Milk price trends continue to defy fears of global Covid-19 recessions, with farmers welcoming significant gains taking June milk prices over 30 cent per litre (including VAT) at Glanbia, Kerry, and Lakeland.
However, the rise has not prevented an argument over milk processing costs, with farmers being told it is costing co-ops 0.5cpl more than previously estimated to assemble and to process milk.
Therefore, 0.5cpl is taken off the indicative milk price derived from the Purchase Price Index (PPI), the monthly indicator of market returns on dairy products purchased by Ornua, Ireland’s largest exporter of dairy products.
Ornua has been told by member co-ops that investment has facilitated significant milk output growth (from 4.93bn litres in 2009 to nearly 8bn now), delivering scale benefits and fixed cost recovery.
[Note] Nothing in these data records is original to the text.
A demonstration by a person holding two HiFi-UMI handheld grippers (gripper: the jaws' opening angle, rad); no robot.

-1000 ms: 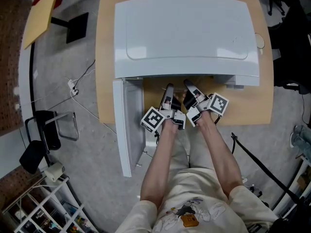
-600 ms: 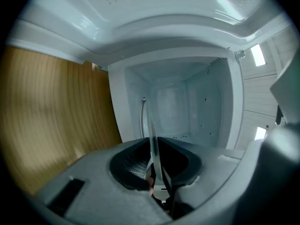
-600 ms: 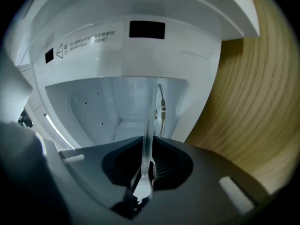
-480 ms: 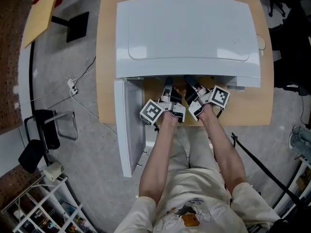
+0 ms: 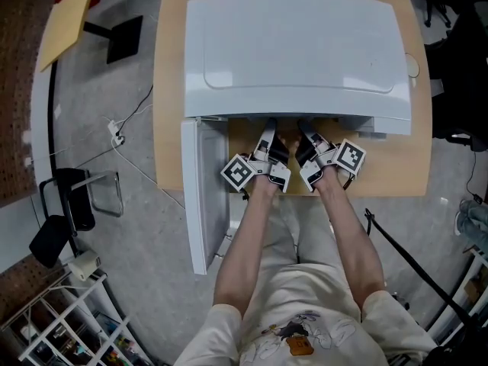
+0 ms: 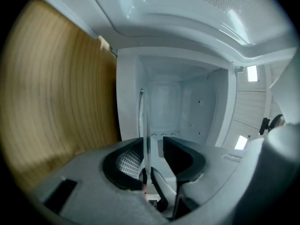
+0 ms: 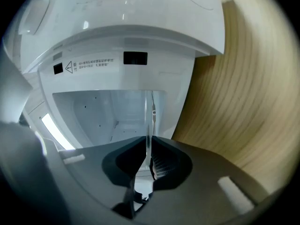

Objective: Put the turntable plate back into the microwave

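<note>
The white microwave point(image 5: 297, 52) stands on a wooden table point(image 5: 396, 166), its door point(image 5: 202, 197) swung open at the left. Both grippers reach level into its mouth, side by side. The clear glass turntable plate point(image 6: 144, 121) shows edge-on as a thin line in both gripper views. My left gripper point(image 5: 266, 137) point(image 6: 151, 144) is opening, with the plate's rim between its jaws and a gap at one pad. My right gripper point(image 5: 309, 139) point(image 7: 149, 144) is closing, its pads pressed on the plate's rim point(image 7: 149, 116). Ahead lies the lit white cavity point(image 7: 108, 111).
The open door hangs past the table's front edge beside my left arm. On the grey floor to the left lie a black chair point(image 5: 69, 212) and cables point(image 5: 114, 136). A wire shelf point(image 5: 69, 326) stands at the lower left.
Both grippers have edged a little further into the microwave's mouth, and their fingertips now lie under its top edge. The left gripper has rolled slightly.
</note>
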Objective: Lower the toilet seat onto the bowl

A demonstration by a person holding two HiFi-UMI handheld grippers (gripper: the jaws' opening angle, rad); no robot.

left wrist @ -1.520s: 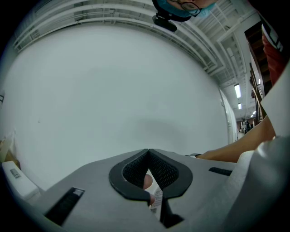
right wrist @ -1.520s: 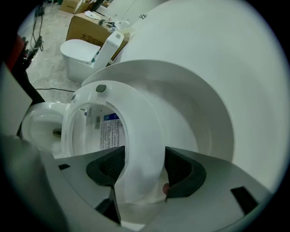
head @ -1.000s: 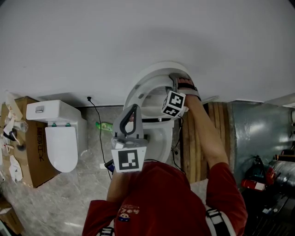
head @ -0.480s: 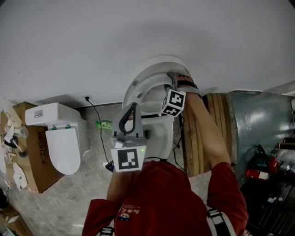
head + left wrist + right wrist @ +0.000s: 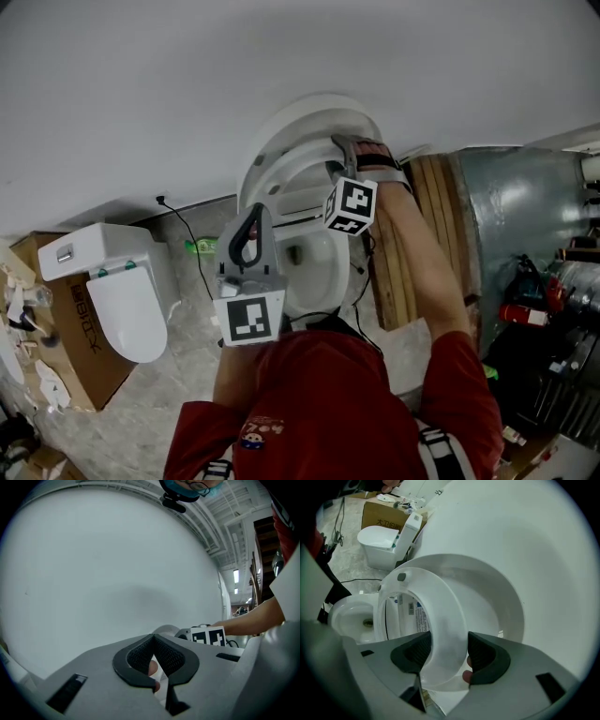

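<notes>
Two toilets are showing. The near one's bowl (image 5: pixel 317 261) is sitting dead centre in the head view, with one seat and one lid, both standing up off it. The right gripper (image 5: pixel 443 654) is clamping the toilet seat (image 5: pixel 440 606) at its top rim above the bowl, one jaw on each face of the ring, at a narrow opening set by the seat's thickness. The seat is standing raised, hinge end at the bowl, with a gap showing between it and the lid (image 5: pixel 499 599) behind. The left gripper (image 5: pixel 153 639) is hanging in front of the bowl and pointing at the blank wall (image 5: pixel 187 84), its jaw tips meeting with nothing between them. The second toilet (image 5: pixel 122 295), lid down, is sitting well left of the bowl, touching one cardboard box (image 5: pixel 70 361). Wooden boards (image 5: pixel 422 244) are lying just right of the bowl.
</notes>
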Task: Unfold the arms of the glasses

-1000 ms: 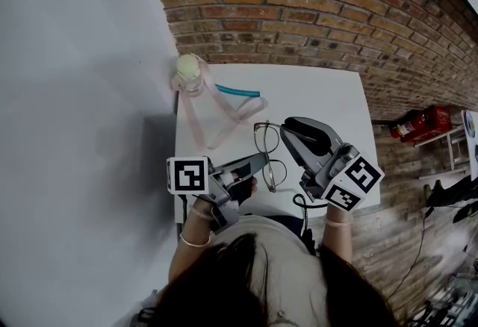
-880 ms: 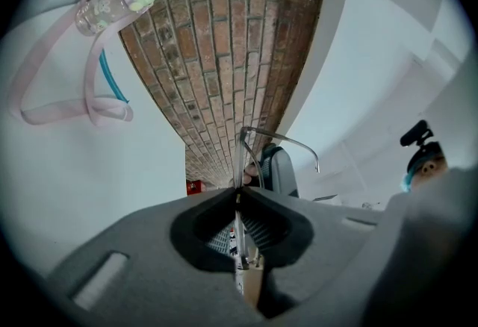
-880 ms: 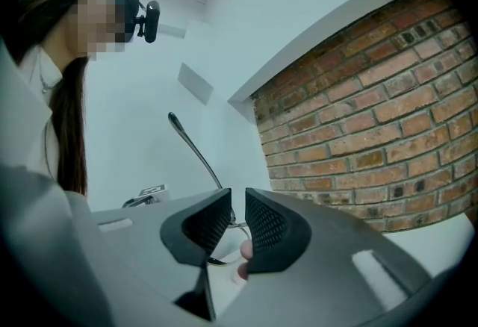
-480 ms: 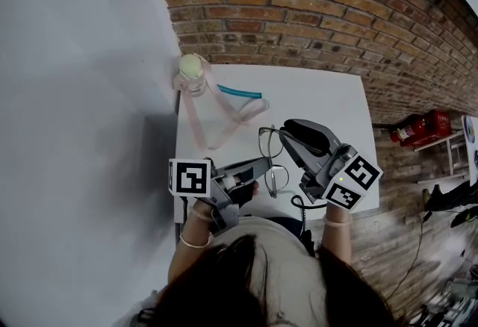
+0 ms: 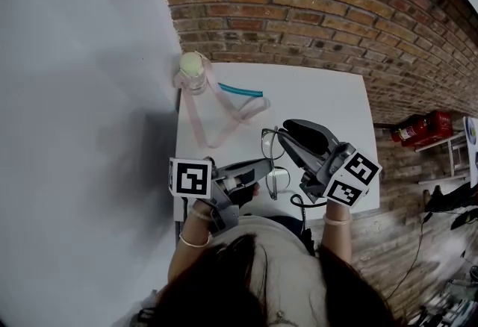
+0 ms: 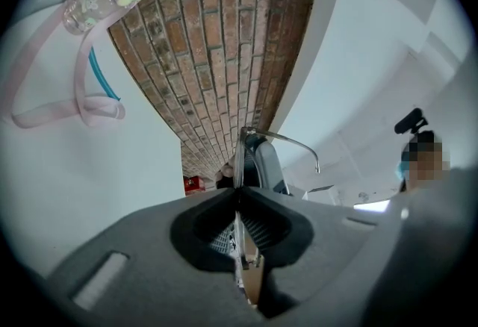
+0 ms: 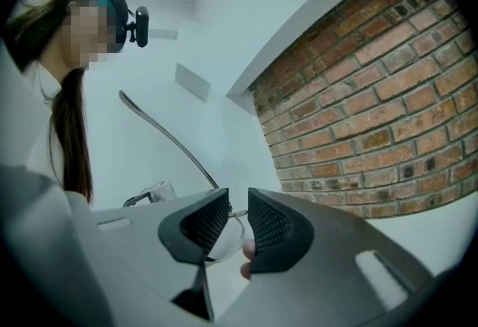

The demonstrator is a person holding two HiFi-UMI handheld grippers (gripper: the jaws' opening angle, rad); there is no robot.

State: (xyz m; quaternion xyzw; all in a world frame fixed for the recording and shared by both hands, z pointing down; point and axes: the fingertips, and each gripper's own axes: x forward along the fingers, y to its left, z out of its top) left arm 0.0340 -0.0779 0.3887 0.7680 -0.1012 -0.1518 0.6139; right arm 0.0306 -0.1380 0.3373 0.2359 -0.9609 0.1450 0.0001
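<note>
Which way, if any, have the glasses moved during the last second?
Yes, slightly. In the head view the glasses drifted toward the person, and the gap to the pink strap grew.

The left gripper (image 5: pixel 263 163) is held near the body and pointed right, its jaws pressed together on the thin rim of the glasses (image 5: pixel 277 179). The right gripper (image 5: pixel 287 128) is pointed far and left, its jaws set slightly apart around the frame's corner. Both forearms are held close to the torso.
</note>
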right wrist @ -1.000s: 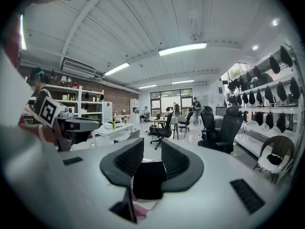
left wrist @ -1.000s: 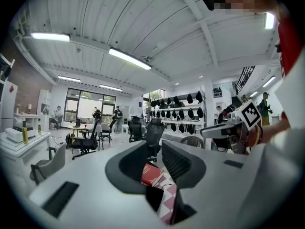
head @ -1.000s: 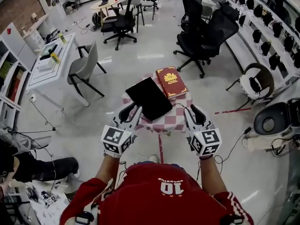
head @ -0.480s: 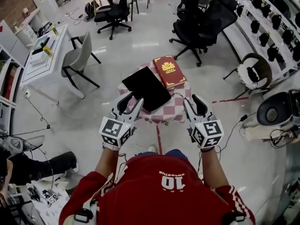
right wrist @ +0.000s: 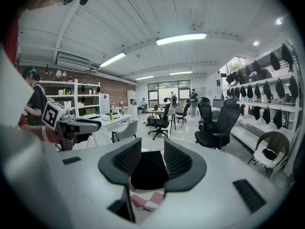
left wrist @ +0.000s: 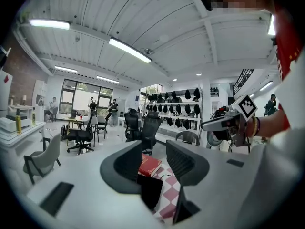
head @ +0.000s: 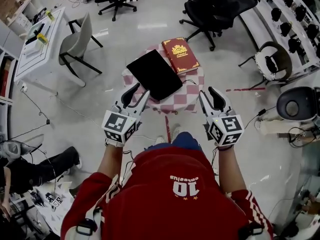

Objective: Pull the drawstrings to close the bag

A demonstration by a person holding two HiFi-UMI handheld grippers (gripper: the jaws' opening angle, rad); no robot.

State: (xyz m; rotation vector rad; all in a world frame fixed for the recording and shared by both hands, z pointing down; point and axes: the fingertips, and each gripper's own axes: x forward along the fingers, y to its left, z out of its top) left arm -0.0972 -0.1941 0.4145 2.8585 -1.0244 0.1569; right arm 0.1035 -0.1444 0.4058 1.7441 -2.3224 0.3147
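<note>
Flat black fabric bag (head: 154, 74) lies mid-frame on red-checked tabletop (head: 189, 93); left hand-held gripper (head: 140, 90) and right hand-held gripper (head: 210, 93), jaws just opened, seemingly empty.

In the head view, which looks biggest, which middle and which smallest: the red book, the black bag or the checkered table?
1. Largest: checkered table; the other two lie on it.
2. Middle: black bag, clearly bigger than the book.
3. Smallest: red book.
All three sit at about the same distance from the camera, so the order is safe.

One bag (head: 154, 74), one book (head: 179, 55), one table (head: 186, 97)
</note>
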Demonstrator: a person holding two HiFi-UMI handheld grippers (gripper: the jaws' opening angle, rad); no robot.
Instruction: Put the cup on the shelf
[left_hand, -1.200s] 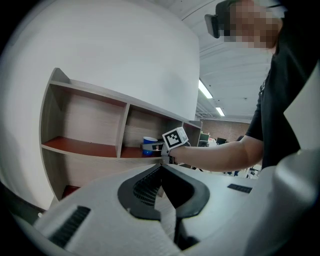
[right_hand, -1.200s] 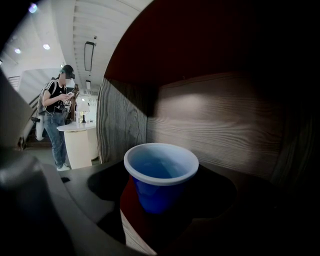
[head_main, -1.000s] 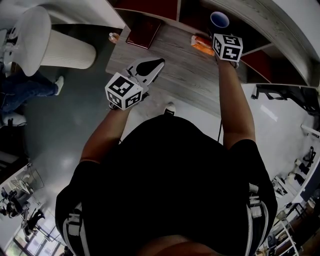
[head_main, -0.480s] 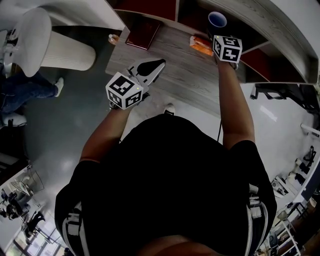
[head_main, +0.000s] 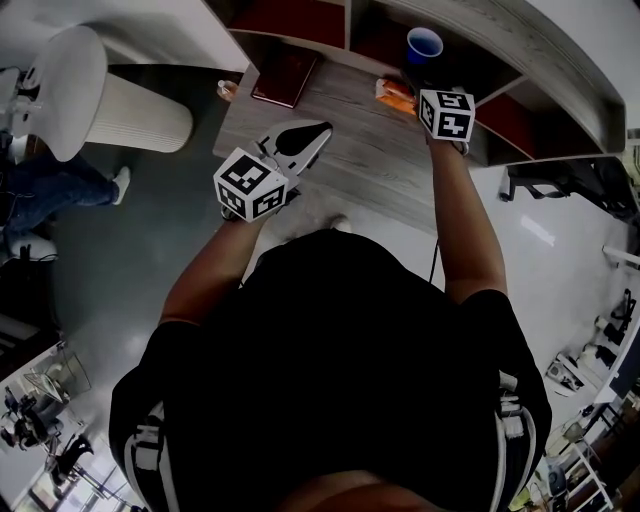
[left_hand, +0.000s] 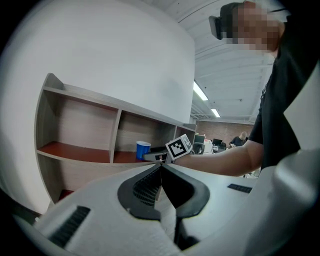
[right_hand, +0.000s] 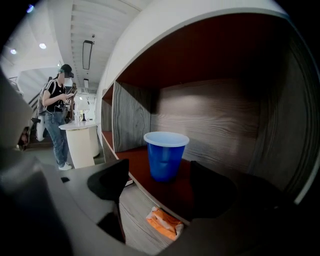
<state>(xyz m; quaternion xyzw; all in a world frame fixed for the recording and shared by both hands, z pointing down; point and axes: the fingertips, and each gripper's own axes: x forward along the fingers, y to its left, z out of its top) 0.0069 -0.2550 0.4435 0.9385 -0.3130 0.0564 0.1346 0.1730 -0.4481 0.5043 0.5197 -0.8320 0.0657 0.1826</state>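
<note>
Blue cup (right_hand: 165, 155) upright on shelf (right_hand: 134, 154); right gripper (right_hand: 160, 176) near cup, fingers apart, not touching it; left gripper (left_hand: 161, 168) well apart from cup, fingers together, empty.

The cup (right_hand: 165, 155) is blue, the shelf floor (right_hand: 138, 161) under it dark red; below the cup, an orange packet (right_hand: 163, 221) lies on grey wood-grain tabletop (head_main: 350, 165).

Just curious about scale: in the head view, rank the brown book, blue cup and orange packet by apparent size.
Largest: brown book. Then blue cup and orange packet: about alike, so unranked.
</note>
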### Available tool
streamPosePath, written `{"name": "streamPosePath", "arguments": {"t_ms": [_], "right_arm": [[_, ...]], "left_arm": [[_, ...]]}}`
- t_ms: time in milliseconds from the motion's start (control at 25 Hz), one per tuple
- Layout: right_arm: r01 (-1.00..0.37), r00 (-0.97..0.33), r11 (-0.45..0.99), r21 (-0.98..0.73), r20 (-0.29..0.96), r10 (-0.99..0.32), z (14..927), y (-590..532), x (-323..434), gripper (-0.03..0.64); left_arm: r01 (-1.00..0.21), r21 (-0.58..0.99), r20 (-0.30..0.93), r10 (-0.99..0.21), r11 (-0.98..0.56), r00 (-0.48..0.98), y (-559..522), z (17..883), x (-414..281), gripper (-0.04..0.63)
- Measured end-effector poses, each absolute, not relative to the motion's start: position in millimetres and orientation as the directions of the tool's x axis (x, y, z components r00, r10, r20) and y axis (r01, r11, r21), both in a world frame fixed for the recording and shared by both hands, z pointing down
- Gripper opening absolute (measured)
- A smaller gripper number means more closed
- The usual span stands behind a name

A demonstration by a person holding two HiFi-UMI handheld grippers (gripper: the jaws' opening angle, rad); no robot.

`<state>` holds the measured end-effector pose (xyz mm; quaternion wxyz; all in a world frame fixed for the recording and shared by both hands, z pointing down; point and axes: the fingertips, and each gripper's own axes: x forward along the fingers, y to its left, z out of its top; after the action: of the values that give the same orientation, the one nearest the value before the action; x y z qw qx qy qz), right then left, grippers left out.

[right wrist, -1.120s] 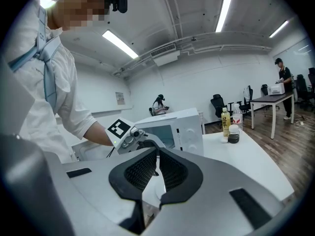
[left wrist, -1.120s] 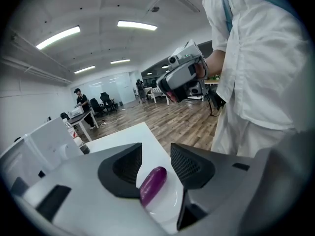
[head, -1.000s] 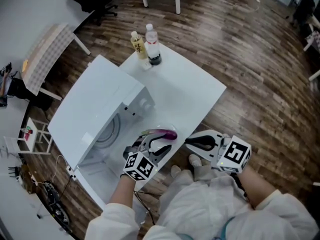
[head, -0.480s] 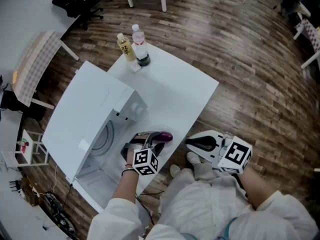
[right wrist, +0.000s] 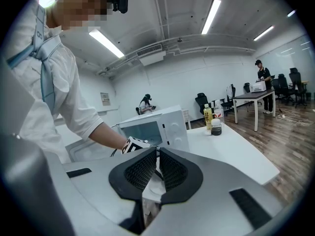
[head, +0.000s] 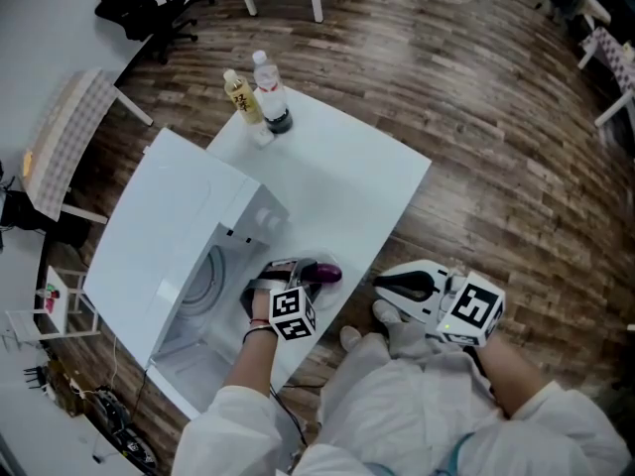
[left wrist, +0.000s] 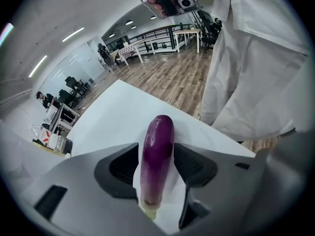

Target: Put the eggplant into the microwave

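Beneath my left tool (head: 288, 278), head view, the eggplant (head: 323, 271) lies on the table (head: 347, 186), the open microwave (head: 169, 236) just beside. Left gripper view: the jaws have just widened and straddle it ungripped, so I judge pickup comes next. Right gripper view: my right tool (right wrist: 157, 168) is closed, empty.

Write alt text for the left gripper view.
A purple eggplant lies lengthwise on the white table between the open jaws of the left gripper, which have just been opening and are not pressing on it. Beyond are a wood floor and the person's white coat.
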<state>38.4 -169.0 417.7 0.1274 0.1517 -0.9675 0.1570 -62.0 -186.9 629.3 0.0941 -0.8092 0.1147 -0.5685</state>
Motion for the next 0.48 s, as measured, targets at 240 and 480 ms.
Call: {"name": "streamPosePath", "arguments": {"t_ms": [240, 480], "right_arm": [[-0.341, -0.922, 0.901, -0.267, 0.284, -0.264, 416, -169, 41, 0.040], [-0.349, -0.917, 0.896, -0.276, 0.297, -0.266, 423, -171, 47, 0.040]], "left_arm": [[-0.092, -0.268, 0.916, -0.283, -0.959, 0.285, -188, 643, -62, 0.215], [-0.137, -0.278, 0.920, -0.305, -0.951, 0.246, -191, 643, -65, 0.206]]}}
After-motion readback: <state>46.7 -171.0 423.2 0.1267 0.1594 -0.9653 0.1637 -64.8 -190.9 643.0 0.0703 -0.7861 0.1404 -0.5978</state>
However, co-ops highlighted that it has not contained new and increased costs incurred over the past ten years, such as seasonality inflated depreciation, maintenance, and compliance costs. Also, customers demand greater standards in quality and traceability, leading to new regulatory, environmental and sustainability costs.
Therefore the cost when converting the PPI for the Ornua base commodity portfolio of products to a net cent per litre indicative milk price now moves from 6.5cpl to 7cpl. This has been validated by an independent review.
The estimated processing cost at 7cpl does not include a member co-op’s profit margin.
IFA president Tim Cullinan said farmers are disappointed with the decision by Ornua to amend its PPI.
“In particular, farmers can’t understand the increased allocation for processing costs, despite the investments made in modern processing facilities,” he said.
“With over 50% more milk going through more modern plants, farmers cannot understand how costs are increasing, when increased throughput should reduce them,” he said.
IFA national dairy chairman Tom Phelan stated: “The onus is now firmly on Ornua to prove to farmers that this new format will continue to serve them as well as the previous version.
“Farmers fear that today’s changes may undermine the transparency of the index and its relevance to their milk price.
“In the interim, and in the interest of transparency, Ornua should continue to publish the index in the old format alongside the proposed new format,” said Mr Phelan.
Meanwhile, Government interventions and the tentative re-opening of some foodservice outlets were welcomed by Glanbia chairman Martin Keane as he announced a June creamery base milk price of 30.1cpl including VAT, up 1.48cpl from May’s 28.62cpl which included a 0.2cpl weather-related payment.
Both prices include a 0.42cpl share of Glanbia Ireland profits.
Mr Keane said: “However, given the weak economic data and high rates of coronavirus in many key importing regions, the short and medium-term market direction remains uncertain.”
A Lakeland Dairies spokesperson said an element of stability had returned to dairy markets, enabling them to increase the base price for June milk price by 1cpl, to 30c.
“While sentiment has improved, there continues to be significant market uncertainty around issues such as a second wave of Covid-19, what the shape of a trade deal between the EU and the UK will look like, increasing milk supply in Europe, and currency fluctuations..”
Rabobank dairy analysts have warned when government supports and market interventions slow, fundamentals will take hold in global dairy markets, depressing prices due to slower economies, reduced import demand, and stocks build-up.
Rabobank predicts 2020 Chinese dairy imports will be down 15% from 2019.
Australian milk production expanding by 3.4% is also noted.